Beefy Boxes and Bandwidth Generously Provided by pair Networks
No such thing as a small change

Re^2: fetching and storing data from web.

by nicolethomson (Initiate)
on Jan 27, 2012 at 07:50 UTC ( #950274=note: print w/replies, xml ) Need Help??

in reply to Re: fetching and storing data from web.
in thread fetching and storing data from web.

Thanks Dear GrandFather

Yes I am going through the tutorials

I am going through HTML::TableExtract, as well

Initially using bash script "wget", i am downloading those .htm files and storing in local folder

but howto feed it to mysql or other sql


  • Comment on Re^2: fetching and storing data from web.

Replies are listed 'Best First'.
Re^3: fetching and storing data from web.
by GrandFather (Sage) on Jan 27, 2012 at 08:15 UTC

    LWP::Simple does essentially the same job as wget but gets the data straight into Perl.

    DBI does database stuff, but needs a driver to work with so you need to pick the DBD module to match the database you are using. Use DBD::mysql for mysql, but if you have a choice I'd start with SQLite (DBD::SQLite) because it is stand alone and requires no set up. MySQL can be hard to get going on some systems.

    True laziness is hard work
Re^3: fetching and storing data from web.
by chessgui (Scribe) on Jan 27, 2012 at 08:18 UTC
    Wget is also available for Win32 therefore I have experience with it.
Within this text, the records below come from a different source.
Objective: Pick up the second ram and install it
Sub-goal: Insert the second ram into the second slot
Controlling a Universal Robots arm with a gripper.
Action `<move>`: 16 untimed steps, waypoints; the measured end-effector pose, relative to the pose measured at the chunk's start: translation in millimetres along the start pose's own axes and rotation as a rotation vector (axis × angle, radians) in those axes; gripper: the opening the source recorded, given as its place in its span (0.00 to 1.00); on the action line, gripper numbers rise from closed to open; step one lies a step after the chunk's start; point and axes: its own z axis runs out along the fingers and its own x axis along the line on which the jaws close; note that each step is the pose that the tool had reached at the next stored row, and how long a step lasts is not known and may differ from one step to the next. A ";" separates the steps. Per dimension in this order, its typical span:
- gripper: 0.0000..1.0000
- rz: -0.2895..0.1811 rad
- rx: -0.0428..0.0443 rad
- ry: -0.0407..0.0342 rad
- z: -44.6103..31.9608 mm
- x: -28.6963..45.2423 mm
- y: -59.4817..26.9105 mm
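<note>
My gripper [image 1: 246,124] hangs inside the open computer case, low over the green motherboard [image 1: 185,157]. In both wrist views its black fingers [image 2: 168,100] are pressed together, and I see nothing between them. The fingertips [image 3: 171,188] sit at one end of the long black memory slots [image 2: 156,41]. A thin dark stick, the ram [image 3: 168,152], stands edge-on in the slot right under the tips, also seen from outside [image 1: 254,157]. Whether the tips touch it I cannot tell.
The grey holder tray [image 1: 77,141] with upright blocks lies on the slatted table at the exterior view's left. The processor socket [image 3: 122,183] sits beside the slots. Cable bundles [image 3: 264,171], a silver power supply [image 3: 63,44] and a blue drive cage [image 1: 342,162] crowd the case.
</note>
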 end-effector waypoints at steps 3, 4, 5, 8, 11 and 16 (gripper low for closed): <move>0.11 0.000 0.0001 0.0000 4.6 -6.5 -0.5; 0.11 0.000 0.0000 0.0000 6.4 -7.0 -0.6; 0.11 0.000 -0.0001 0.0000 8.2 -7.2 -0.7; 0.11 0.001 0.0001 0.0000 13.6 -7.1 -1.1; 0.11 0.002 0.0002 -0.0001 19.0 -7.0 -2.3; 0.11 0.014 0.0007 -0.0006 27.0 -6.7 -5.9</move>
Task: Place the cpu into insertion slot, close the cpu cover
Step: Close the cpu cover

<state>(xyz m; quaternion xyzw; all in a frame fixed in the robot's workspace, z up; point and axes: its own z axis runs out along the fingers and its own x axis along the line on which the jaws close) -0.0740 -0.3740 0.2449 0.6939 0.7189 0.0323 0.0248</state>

I have to tell you that when the fetch is complicated ( https + authentication + cookies + form posting + many redirections ) it seems more stable and business like than the LWP module. For me it was much more difficult to get it right with the LWP module than with wget. In one particular case I could not get it right ( the login was a success - I know because the cookies generated were correct - but somewhere in the chain the redirection was lost and I failed to receive the welcome login page - the same worked with wget ).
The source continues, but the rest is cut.